Néanmoins, le chien attendu par la fillette tardait tant à trouver sa place à ses côtés. C’était décidé. Pour tous les membres du foyer il s’appellerait Dick deuxième, afin de rappeler par son nom l’illustre disparu qui avait marqué tous ceux qui l’ont connu. Loyal, noble, fier et honorant les personnes qui l’aimèrent.

 

Comme la présence du Dick vivant devenait nécessaire à Leïla ! À aucun moment elle ne cessait de penser à son nouvel ami. Sa robe fauve et grise, son petit corps maigre, et surtout ses grands et bons yeux si tristes qui allaient retrouver la chaleur, la joie et la santé par l’amour d’un autre être, de son vivant.

 

C’était sûr, la fillette était déterminée à tout faire pour qu’il soit considéré et aimé ... Elle allait le voir très souvent, et l’entrainait à répondre au nom choisi par la  famille.

 

Leurs relations évoluèrent à un tel point que lorsqu’il la voyait de loin, il la reconnaissait et se juchait alors sur ses pattes arrière … Mais ses aboiements ressemblaient à des plaintes !

 

Durant un mois entier, Leïla ne cessa d’aller voir son ami Dick.
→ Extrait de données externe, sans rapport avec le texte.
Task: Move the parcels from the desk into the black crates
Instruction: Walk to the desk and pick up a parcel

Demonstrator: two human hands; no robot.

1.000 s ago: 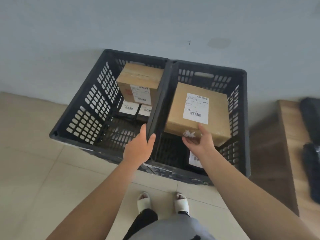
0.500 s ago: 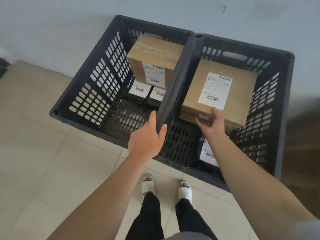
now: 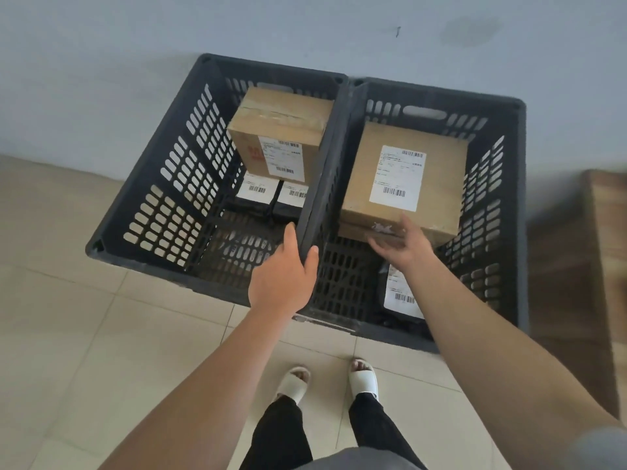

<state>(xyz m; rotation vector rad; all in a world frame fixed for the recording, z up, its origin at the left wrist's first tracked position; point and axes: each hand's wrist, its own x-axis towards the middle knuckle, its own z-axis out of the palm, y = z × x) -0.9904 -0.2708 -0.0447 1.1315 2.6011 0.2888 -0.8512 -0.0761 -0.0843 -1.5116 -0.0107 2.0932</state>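
Left hand point(image 3: 281, 283) grips the rim shared by the two black crates point(image 3: 325, 184); right hand point(image 3: 402, 244), fingers loosely spread, sits at the near edge of the large cardboard parcel point(image 3: 403, 178) lying in the right crate.

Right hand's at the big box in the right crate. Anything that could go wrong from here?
The large cardboard box looks tilted, its near edge raised over the black bag parcel; it may slide or drop onto the bag once the right hand is away. The left hand grips the crates' shared rim, so fingers could get pinched if a crate shifts.
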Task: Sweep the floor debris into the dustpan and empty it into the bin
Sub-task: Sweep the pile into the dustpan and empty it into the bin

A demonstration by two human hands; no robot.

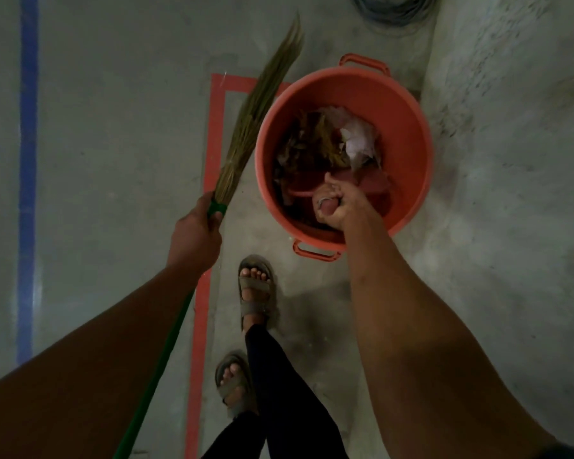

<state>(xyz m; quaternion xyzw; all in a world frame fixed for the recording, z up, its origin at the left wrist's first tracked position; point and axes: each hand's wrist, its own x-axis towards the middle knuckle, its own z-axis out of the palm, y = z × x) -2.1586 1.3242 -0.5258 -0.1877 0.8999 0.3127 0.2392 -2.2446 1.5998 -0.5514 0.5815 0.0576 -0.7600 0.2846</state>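
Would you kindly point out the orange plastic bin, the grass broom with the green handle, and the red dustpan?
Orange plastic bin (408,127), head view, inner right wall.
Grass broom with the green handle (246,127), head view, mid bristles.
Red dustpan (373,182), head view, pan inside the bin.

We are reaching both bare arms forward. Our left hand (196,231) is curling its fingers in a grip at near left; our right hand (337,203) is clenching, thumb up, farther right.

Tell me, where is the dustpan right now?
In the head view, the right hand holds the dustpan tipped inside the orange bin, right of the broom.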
Cela la rassurait de le voir dans la niche improvisée qu’elle avait garni de linge chaud inutilisé. Elle la lui avait apportée avec l’aide de ses meilleures amies qui trouvait cette idée géniale de mettre au chaud un pauvre être soumis aux intempéries.

 

C’était une grande caisse aménagée par des voisins pour abriter un animal qui,  après sa mort, avait trainée, abandonnée dans le coin d’une cour. On la lui avait donnée avec plaisir car ses propriétaires en étaient encombrés. Ainsi donc, ce cœur fidèle et aimant n’aurait plus la destinée d’être utilisé pour garder leurs précieux blocs de ciment. Attaché sa vie durant, blessé sans pitié à la tache par une corde ou une chaine …

 

C’est le comportement cynique dévolu aux hommes d’habituellement et couramment attacher les chiens pour les entraver afin de se sentir face à eux, réellement les maîtres ! Comme le veut l’usage.

 

Tous les êtres vivants sont pris, et utilisés avec la brutalité des individus  sans conscience. Sans culpabilité, ils se créent, selon leur caste, le nom remarquable d’humain en n’accordant aucune considération pour ce qui est éphémère comme eux.

 

Ils sont aptes à  retirer la vie pour s’en repaitre sans état d’âme ! De même, si la vie est quêtée pour un autre usage et ne convient pas à l’attente, ils s’en débarrassent. Ou si la vie convient, ils s’arrangent avant tout pour qu’elle serve leur confort, sans tenir aucunement  compte de la pluralité harmonieuse des espèces terrestres.

 

Les hommes pseudo-civilisés n’ont, par éducation, aucune considération envers le vivant. Ils ont affiné la façon de s’en servir. Pour voir encore le respect, faudrait aller chez les pseudos sauvages chez qui tous sont à l’abri de la misère et ne meurent pas de faim ! Chez eux,  la planète ne se marchande pas, et ils ne savent pas ce que c’est que jeter.

 

Leila chassa de sa pensée le comportement si déplorable et tellement fréquent de ses contemporains, et pensa à Dick. Elle l’imaginait déjà jouer avec elle, se préoccuper d’elle, couché auprès d’elle. Elle le rêvait car elle avait besoin d’être consolée de sa triste vie. Elle avait besoin d’affection et en avait des tonnes à distribuer …

 

Serait-il libre d’aimer et d’être aimé un jour en toute liberté faisant fi à son esclavage comploté ?

 

Le cœur de la fillette se serrait à l’idée d’une telle opportunité pour le chiot menacé du destin de ne rien comprendre de cohérent et ne savoir que souffrir. Sans elle, il aurait froid ou trop chaud sans pouvoir bouger en toute liberté. Il ne saurait que mordre et aboyer durant toute son existence …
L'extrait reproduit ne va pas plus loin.